(Supplied material begins)

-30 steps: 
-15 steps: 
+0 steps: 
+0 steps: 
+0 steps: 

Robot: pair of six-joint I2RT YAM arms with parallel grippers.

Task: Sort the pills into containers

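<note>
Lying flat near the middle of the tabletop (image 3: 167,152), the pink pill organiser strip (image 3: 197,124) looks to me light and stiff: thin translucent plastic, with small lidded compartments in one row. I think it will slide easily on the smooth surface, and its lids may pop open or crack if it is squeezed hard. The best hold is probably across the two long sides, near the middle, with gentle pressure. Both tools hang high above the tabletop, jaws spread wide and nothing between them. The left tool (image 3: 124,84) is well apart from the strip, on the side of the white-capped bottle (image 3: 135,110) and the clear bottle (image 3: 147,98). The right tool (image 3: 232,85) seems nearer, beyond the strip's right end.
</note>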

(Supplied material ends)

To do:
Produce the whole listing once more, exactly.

Solved problem:
-30 steps: 
-15 steps: 
+0 steps: 
+0 steps: 
+0 steps: 

Robot: pair of six-joint I2RT YAM arms with parallel grippers.

Task: Sort the pills into containers

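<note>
Lying flat near the middle of the tabletop (image 3: 167,152), the pink pill organiser strip (image 3: 197,124) looks to me light and stiff: thin translucent plastic, with small lidded compartments in one row. I think it will slide easily on the smooth surface, and its lids may pop open or crack if it is squeezed hard. The best hold is probably across the two long sides, near the middle, with gentle pressure. Both tools hang high above the tabletop, jaws spread wide and nothing between them. The left tool (image 3: 124,84) is well apart from the strip, on the side of the white-capped bottle (image 3: 135,110) and the clear bottle (image 3: 147,98). The right tool (image 3: 232,85) seems nearer, beyond the strip's right end.
</note>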

The exercise requires nothing further.